Astrometry has experienced a renaissance since the development of optoelectronic sensors and Very Long Baseline Interferometry . Their links to geodesy are becoming stronger, and the importance of high-precision coordinate systems is increasing. International tasks such as monitoring the earth's rotation with radio astronomy and GPS , space travel and satellite projects such as Galileo or GAIA are becoming interdisciplinary and give young astronomers new career opportunities. In defining the time systems , astronomers have to cooperate with physics and another three to four disciplines.

Two to four dimensional astrometry

The 2-D -part astrometry belongs to spherical astronomy and deals only with the incidence direction of light sources from the space - in theory, measuring techniques, as to the coordinate systems and for various reductions in the apparent direction of celestial objects ( planets , stars , galaxies ) to their true direction .

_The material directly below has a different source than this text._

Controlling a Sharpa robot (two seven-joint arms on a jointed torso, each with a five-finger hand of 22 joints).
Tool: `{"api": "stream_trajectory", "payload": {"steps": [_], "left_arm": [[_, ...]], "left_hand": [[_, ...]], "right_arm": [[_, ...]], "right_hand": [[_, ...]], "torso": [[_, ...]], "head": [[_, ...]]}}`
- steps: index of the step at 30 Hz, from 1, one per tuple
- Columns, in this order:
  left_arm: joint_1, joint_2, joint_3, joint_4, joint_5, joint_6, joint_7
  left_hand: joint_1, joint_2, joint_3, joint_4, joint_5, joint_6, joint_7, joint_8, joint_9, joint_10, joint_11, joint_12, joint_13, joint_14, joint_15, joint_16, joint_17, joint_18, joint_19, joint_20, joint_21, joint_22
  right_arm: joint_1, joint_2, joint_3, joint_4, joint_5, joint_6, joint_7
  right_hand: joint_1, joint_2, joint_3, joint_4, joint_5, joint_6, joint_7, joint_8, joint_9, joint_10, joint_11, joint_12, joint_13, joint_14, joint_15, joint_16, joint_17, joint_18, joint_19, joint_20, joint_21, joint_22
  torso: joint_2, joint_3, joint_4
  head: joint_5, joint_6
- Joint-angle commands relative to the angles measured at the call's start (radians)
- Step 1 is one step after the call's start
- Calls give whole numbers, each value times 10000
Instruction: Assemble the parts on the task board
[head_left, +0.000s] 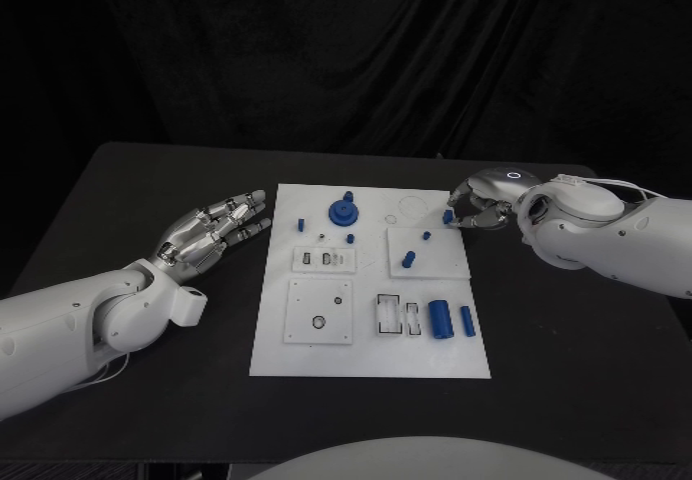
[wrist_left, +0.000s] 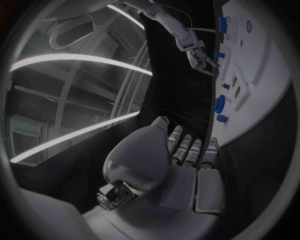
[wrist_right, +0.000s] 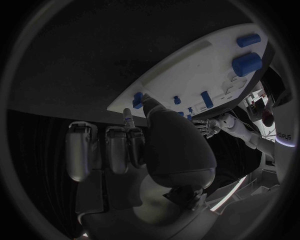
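R hand (head_left: 476, 212) at task board (head_left: 369, 355) far-right edge (L hand (head_left: 216, 230) off left)

The black table (head_left: 144, 200) bears the white task board (head_left: 361, 355) at its middle.
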Motion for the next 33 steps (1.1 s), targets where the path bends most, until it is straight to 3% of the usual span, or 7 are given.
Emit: {"api": "stream_trajectory", "payload": {"steps": [1,25,33], "left_arm": [[-33,5,9,8,13,126,943],[-129,9,10,-12,13,180,923],[-139,21,10,-28,13,196,912]], "left_hand": [[56,-68,60,4,62,-12,45,-42,7,-53,12,10,-1,-32,34,-58,-7,201,-59,13,-36,-5],[59,-68,90,-11,68,-36,46,-49,4,-65,17,1,-4,-41,38,-62,-9,199,-66,14,-42,-7],[64,-69,103,-21,73,-41,47,-52,3,-69,17,-2,-4,-45,39,-63,-10,198,-68,14,-43,-8]], "right_arm": [[-35,46,4,-77,-58,157,-147],[-131,424,9,-422,-58,122,-6],[-153,506,11,-485,-58,59,41]], "right_hand": [[53,82,-37,3,88,172,-5,104,34,1021,2,27,2632,1039,-21,29,2634,-45,470,-33,-39,2245],[176,153,-39,-34,428,474,10,237,112,1021,15,27,2632,1039,-10,29,2634,-40,467,-20,-62,2247],[328,255,15,-124,808,1052,-39,509,298,1021,-22,27,2632,1039,-35,29,2634,-43,482,-37,-58,2261]], "torso": [[5,1,-1],[6,6,-8],[6,0,11]], "head": [[3,-4],[-11,-54],[-31,-64]]}}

The star locations become three-dimensional by measuring parallaxes - those apparent annual shifts that can be determined from opposite points on the earth's orbit . From this, star distances of up to 100 light years can be derived, and with Hipparcos and other methods, far more.

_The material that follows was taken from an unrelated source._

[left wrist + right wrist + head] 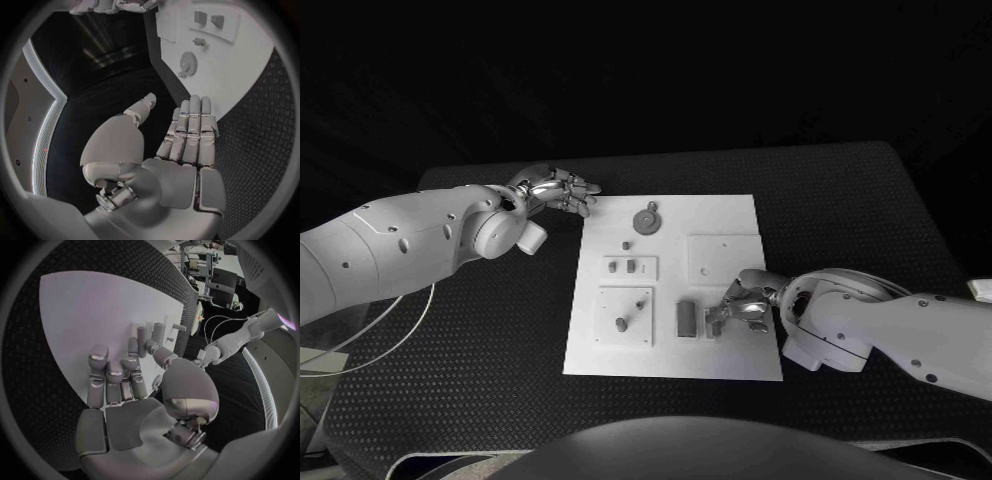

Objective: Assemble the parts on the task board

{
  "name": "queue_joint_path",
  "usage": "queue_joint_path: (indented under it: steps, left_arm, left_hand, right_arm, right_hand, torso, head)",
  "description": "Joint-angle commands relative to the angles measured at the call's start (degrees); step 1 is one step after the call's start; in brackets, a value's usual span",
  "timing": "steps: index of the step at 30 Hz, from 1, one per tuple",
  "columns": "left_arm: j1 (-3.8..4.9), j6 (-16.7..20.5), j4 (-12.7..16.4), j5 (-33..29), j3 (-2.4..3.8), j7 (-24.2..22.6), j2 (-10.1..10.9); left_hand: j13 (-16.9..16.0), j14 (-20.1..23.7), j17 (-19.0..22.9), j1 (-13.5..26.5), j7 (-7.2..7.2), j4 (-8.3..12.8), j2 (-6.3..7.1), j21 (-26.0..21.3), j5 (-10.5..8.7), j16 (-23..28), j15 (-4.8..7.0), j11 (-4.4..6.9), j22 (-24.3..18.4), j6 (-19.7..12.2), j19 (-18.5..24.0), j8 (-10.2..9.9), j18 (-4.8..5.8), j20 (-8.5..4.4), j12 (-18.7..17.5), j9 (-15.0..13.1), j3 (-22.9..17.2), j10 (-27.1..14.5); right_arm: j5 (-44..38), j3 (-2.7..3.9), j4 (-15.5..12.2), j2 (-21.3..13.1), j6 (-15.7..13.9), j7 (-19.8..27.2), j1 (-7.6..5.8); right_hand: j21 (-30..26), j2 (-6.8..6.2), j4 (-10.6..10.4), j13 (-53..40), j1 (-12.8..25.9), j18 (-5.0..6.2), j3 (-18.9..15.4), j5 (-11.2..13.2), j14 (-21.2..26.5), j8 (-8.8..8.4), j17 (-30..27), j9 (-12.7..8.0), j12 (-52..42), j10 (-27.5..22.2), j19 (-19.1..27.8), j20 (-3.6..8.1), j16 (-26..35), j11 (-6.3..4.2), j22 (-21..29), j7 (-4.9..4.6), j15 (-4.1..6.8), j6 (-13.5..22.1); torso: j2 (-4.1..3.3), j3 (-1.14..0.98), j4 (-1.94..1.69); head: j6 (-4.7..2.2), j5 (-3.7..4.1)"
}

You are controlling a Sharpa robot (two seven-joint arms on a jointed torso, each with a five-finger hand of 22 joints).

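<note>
The white task board lies in the middle of the black table. A round grey gear part sits near its far edge, with small pegs below it. A dark block part stands near the front. My right hand rests on the board just right of that block. Its fingers lie stretched on the board, and the thumb reaches toward several upright pegs with nothing held. My left hand hovers off the board's far left corner, fingers straight and empty. The gear lies beyond them.
A raised plate at the board's front left carries two small pegs. Another square plate lies right of centre. Pale cables loop off the table's left edge. Bare black mat surrounds the board.
</note>
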State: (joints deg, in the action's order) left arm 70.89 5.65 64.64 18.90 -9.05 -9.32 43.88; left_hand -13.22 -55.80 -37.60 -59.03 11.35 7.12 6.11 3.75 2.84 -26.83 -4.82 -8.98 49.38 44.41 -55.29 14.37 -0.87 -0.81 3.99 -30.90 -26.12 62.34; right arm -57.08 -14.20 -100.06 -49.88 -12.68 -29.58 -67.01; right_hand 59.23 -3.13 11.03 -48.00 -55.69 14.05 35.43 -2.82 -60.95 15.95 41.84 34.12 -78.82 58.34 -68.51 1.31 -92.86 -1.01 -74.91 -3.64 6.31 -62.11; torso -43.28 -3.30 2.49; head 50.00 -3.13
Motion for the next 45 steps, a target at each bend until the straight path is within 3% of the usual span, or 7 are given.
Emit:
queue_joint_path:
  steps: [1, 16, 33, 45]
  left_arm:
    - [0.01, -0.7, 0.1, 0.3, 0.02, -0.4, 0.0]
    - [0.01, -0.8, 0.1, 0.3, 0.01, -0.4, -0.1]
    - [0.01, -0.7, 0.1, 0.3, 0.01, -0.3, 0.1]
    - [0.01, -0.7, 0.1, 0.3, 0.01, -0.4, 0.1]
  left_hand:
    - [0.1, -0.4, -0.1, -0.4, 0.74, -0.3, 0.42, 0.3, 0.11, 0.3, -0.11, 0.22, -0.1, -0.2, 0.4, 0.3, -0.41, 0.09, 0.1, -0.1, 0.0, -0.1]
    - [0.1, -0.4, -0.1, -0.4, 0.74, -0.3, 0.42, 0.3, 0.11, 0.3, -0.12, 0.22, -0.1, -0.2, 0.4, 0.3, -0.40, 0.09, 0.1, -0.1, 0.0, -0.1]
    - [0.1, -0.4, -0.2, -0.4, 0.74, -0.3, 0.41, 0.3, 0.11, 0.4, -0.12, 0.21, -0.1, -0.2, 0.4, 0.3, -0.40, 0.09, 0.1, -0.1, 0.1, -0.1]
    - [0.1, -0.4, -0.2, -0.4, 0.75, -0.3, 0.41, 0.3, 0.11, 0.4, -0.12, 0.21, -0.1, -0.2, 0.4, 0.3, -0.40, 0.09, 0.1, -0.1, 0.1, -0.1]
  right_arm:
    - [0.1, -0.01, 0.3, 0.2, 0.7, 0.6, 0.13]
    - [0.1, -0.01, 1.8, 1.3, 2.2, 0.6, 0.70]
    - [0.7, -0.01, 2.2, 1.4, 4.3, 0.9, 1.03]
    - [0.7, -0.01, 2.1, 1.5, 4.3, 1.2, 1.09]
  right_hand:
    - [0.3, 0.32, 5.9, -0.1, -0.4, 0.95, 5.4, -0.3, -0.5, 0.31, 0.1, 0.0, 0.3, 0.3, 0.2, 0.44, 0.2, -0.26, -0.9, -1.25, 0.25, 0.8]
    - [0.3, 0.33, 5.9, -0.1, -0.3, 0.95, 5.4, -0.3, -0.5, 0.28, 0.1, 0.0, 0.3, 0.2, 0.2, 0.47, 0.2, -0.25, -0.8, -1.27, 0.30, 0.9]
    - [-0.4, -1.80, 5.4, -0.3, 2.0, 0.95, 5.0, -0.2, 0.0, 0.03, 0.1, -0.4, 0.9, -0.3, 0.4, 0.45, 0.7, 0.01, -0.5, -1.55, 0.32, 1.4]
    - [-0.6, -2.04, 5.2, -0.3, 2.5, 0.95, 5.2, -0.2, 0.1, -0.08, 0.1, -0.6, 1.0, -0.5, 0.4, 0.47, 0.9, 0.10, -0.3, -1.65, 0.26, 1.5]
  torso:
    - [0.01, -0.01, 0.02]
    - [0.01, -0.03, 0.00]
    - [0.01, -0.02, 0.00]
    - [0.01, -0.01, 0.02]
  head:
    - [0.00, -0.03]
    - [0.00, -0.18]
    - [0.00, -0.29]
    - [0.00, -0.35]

Finally, 4-D could be called stellar dynamics , which is based on proper movements . They are obtained from precise asterisk words from widely spaced epochs . Its addition to the spatial velocity vector gives the radial velocity , a result of the spectral analysis and thus the transition to astrophysics . The situation is similar when determining distances using photometry .

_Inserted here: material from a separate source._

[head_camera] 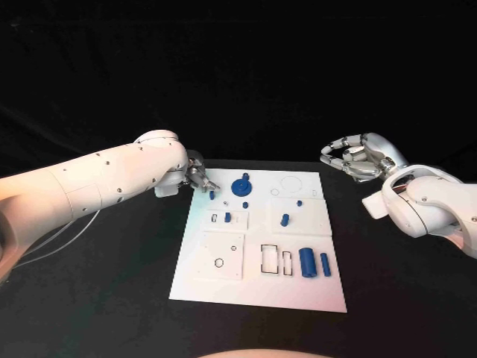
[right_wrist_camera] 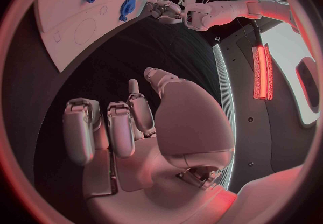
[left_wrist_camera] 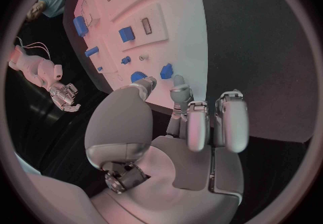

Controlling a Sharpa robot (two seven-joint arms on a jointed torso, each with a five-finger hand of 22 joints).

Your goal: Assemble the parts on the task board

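Left hand (head_camera: 199, 179) fingers (left_wrist_camera: 180, 93) spread apart, empty, tips just beside a small blue part (left_wrist_camera: 166, 71) at the task board (head_camera: 260, 287) corner.

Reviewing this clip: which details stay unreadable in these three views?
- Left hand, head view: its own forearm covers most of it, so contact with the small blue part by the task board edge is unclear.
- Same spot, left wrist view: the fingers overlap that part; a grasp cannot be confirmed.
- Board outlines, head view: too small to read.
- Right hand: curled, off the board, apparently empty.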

The dynamics of distant objects are explored more physically the further away they are. However, space travel and astrometric satellites are constantly expanding this limit .

Use for astronomical research

Precise star coordinates , distance and speed data fertilize many aspects of astronomy. Some of them are:

See also


  • Julius Redlich: A look into the most general network of terms in astrometry . Beyer publishing house, Langensalza 1907.
  • Rudolf Sigl : Geodetic Astronomy . 3. Edition. Verlag Wichmann, Heidelberg 1991, ISBN 3-87907-190-X .
  • Albert Schödlbauer : Geodetic Astronomy - Basics and Concepts . De Gruyter, Berlin / New York 2000, ISBN 3-11-015148-0 .
  • P. Brosche, Harald Schuh : New developments in astrometry and their significance for geodesy . In: Journal of Surveying (ZfV) . 1999, ISSN  0044-3689 , p. 343-350 (vol. 124).
  • Jean Kovalevsky, (et al.): Fundamentals of astrometry . Cambridge Univ. Press, Cambridge 2004, ISBN 0-521-64216-7 .
  • Jean Kovalevsky: Modern astrometry . Springer, Berlin 2002, ISBN 3-540-42380-X .
  • Stephen Webb: Measuring the universe - the cosmological distance ladder . Springer, London 2001, ISBN 1-85233-106-2 .
  • Michael Perryman: Astronomical Applications of Astrometry: Ten Years of Exploitation of the Hipparcos Satellite Data . Cambridge Univ. Press, Cambridge 2008, ISBN 978-0-521-51489-7 .

Web links

Individual evidence

  1. Until the Hipparcos mission, these (weak) stars were not measured precisely enough, so that the coverage lines on earth were often too unsafe for mobile measuring teams. Now the Tycho catalog solves the problem with an accuracy of about ± 100 m.